## [WHAT THE EXERCISE ASKS]
In the material below, find every line with "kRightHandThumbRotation" and pull it out.

-------- GIVEN RECORDS --------

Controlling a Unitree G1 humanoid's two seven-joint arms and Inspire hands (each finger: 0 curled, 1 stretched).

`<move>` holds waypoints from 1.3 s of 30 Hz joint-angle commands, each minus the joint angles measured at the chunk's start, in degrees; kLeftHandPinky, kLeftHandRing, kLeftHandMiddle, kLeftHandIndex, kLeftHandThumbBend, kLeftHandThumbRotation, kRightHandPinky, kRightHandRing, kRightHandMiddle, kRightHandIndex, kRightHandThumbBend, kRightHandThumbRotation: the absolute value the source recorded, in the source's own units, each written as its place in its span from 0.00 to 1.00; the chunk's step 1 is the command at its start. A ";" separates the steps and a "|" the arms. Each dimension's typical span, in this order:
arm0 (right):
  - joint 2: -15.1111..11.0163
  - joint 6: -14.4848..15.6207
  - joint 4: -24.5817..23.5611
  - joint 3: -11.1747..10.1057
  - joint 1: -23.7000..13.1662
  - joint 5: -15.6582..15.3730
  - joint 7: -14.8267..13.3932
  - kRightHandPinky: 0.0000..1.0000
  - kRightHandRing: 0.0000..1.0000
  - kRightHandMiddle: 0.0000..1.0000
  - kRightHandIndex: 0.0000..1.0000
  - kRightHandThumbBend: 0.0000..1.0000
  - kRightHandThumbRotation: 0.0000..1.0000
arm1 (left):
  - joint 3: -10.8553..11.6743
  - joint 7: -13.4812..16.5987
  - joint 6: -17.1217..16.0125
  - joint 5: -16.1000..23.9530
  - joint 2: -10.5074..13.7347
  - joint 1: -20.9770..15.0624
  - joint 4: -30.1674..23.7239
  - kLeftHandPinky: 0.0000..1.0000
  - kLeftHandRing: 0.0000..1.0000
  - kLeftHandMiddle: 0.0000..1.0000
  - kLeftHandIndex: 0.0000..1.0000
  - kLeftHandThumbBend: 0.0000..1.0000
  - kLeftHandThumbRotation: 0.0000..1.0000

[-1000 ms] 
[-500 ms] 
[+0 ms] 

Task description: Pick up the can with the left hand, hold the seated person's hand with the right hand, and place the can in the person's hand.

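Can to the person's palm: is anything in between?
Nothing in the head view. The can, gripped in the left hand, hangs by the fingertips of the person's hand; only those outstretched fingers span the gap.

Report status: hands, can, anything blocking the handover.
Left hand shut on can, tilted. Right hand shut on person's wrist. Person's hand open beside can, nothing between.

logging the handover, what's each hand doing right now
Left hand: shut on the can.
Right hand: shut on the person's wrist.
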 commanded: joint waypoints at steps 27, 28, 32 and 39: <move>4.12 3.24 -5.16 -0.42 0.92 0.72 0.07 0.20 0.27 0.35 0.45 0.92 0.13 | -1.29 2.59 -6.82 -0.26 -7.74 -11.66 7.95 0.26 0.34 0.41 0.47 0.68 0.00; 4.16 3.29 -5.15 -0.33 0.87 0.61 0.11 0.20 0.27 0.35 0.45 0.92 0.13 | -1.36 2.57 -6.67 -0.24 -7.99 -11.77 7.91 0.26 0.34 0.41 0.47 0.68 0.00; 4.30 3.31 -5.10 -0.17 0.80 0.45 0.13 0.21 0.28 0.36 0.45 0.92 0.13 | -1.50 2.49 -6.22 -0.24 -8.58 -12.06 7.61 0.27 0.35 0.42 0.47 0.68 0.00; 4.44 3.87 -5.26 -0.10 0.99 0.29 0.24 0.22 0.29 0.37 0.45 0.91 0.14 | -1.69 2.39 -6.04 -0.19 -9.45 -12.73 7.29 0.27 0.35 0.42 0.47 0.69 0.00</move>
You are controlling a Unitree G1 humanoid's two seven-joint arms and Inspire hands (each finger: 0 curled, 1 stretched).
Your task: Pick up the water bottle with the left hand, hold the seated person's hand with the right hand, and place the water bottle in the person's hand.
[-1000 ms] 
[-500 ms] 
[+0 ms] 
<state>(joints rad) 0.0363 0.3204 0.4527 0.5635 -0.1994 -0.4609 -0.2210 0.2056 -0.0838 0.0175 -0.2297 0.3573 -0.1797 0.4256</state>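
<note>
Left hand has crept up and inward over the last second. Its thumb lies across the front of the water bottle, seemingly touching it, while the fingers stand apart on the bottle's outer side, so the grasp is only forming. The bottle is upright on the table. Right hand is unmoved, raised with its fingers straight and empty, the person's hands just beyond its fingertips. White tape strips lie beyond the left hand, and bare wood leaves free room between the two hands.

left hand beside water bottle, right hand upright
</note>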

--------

## [ANSWER AREA]
`<move>` holds waypoints from 1.3 s of 30 Hz joint-angle commands, each minus the joint angles measured at the chunk's start, in degrees; kLeftHandPinky, kLeftHandRing, kLeftHandMiddle, kLeftHandIndex, kLeftHandThumbBend, kLeftHandThumbRotation, kRightHandPinky, kRightHandRing, kRightHandMiddle, kRightHandIndex, kRightHandThumbBend, kRightHandThumbRotation: the absolute value the source recorded, in the source's own units, each written as its place in its span from 0.00 to 1.00; the chunk's step 1 is the command at its start. A ";" separates the steps and a "|" the arms. Each dimension's typical span, in this order:
  - kRightHandThumbRotation: 0.0000..1.0000

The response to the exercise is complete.